Thursday, April 22, 2010
Denise Mina, Still Midnight
I finished Denise Mina's newest crime novel, Still Midnight, a few days ago and don't quite know what I think of it (I'd love to hear other opinions). Her heroine here is a police sergeant in Glasgow, a woman in her 30s with some family difficulties and life experience. But especially in the early chapters, she seems insecure, floundering amid the male-dominated police force and more concerned with rivalries than focusing on the job. Later, her character solidifies a bit, but she seems very much in the mold of the Paddy Meehan character in Mina's previous series rather than someone with the career of a police sergeant already established personally and professionally. However, as a police procedural Still Midnight is interesting and unusual (in who gets killed, among other things), and Mina's handling of a family of Muslims at the center of a kidnapping is very nuanced and effective. Each member of the family emerges as an individual, with his or her own relationship to the family, the faith, and their country (most were born in Scotland, after a complicated family trajectory leading from Pakistan to Uganda to Glasgow). The ending (I promise I'm not giving anything away) has something of a fairy-tale quality, something like the end of the 1993 Tony Scott film True Romance (written by Quentin Tarrantino--a noir (and violent, though not on the level of Reservoir Dogs) classic, something to look for if you aren't familiar with it, and with a distinctive conclusion). I'm left with an ambivalent feeling about Still Midnight--I enjoyed it, but with some reservations about the central character's oddly immature character. Thoughts, anyone?
Subscribe to:
Post Comments (Atom)
4 comments:
I read/reviewed this the other day: http://petrona.typepad.com/petrona/2010/04/book-review-still-midnight-by-denise-mina.html
It isn't anything like as good as the translated fiction I've been reading recently, but not too bad either. I wasn't thrilled by it and felt it was nowhere near as good as her debut Garnethill trilogy. I could not read the Paddy books - too much aimed at a young adult/teenage market - or at least the first one, the one I read.

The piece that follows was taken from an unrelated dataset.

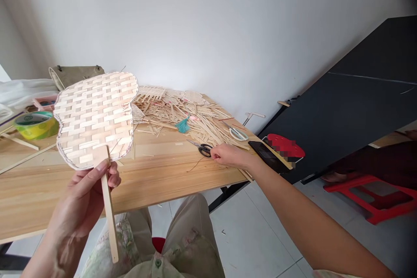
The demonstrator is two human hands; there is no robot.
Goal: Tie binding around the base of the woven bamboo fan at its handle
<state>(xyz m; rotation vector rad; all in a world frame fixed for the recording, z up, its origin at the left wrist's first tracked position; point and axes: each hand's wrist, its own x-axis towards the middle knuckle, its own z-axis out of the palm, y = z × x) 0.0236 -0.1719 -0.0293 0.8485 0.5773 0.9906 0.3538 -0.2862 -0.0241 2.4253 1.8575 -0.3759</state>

Still Midnight - despite the implausibilities, by far the best aspect for me was the character of Alex. I really found the villains boring. Some of the observations are very good, eg the "victim" family. The plot had various weak points but it speeded up sufficiently at the end for me to forgive those.
In short- has potential but I am not desperately eager to read more.
The book has some very positive reviews in the media (links in my post) but possibly more to do with the author (who is great personally) than the book!
I quite liked it. It took a while to warm to the lead character - very insecure (almost pathologically so) and prickly (much too quick to take offense) and yet good at her job. I think there's something about our obsession with success and with appearances that she's tackling here that is quite thought-provoking, and I suspect there's a lot more insecurity going around like the flu at workplaces that gets covered up because nobody wants to appear weak. Or maybe it's just that I am in higher education, where the level of emotional insecurity among the faculty is rampant. Something about having been the A+ student in the fourth grade who can't possibly fail....
There's a generosity in the way Mina treats the inept and violent but realistically rather dim villains that reminds me of Elmore Leonard, who seems to love all of his characters, even the deeply lame ones. The ending so surprised me, it took a while to figure out that I liked it. It was a twist I would never have seen coming or predicted, and it threw me. But I think it challenged my own biases enough to have been in the end very effective indeed.
I was uncomfortable with the "sweet" ending, as well as with the way Alex Morrow softened; I think of Mina as an expert in the darkest of noir, and there didn't seem to be enough consequences to Alex in this one -- although I agree that the plot and the Muslim family were highly nuanced.
SOLICITING A SPOILER PLEASE - I really enjoyed the book, but correct me if I'm wrong: did we ever find out what became of Amir? It seems the last heard he was picked up by a kind fisherman. Did I skip something?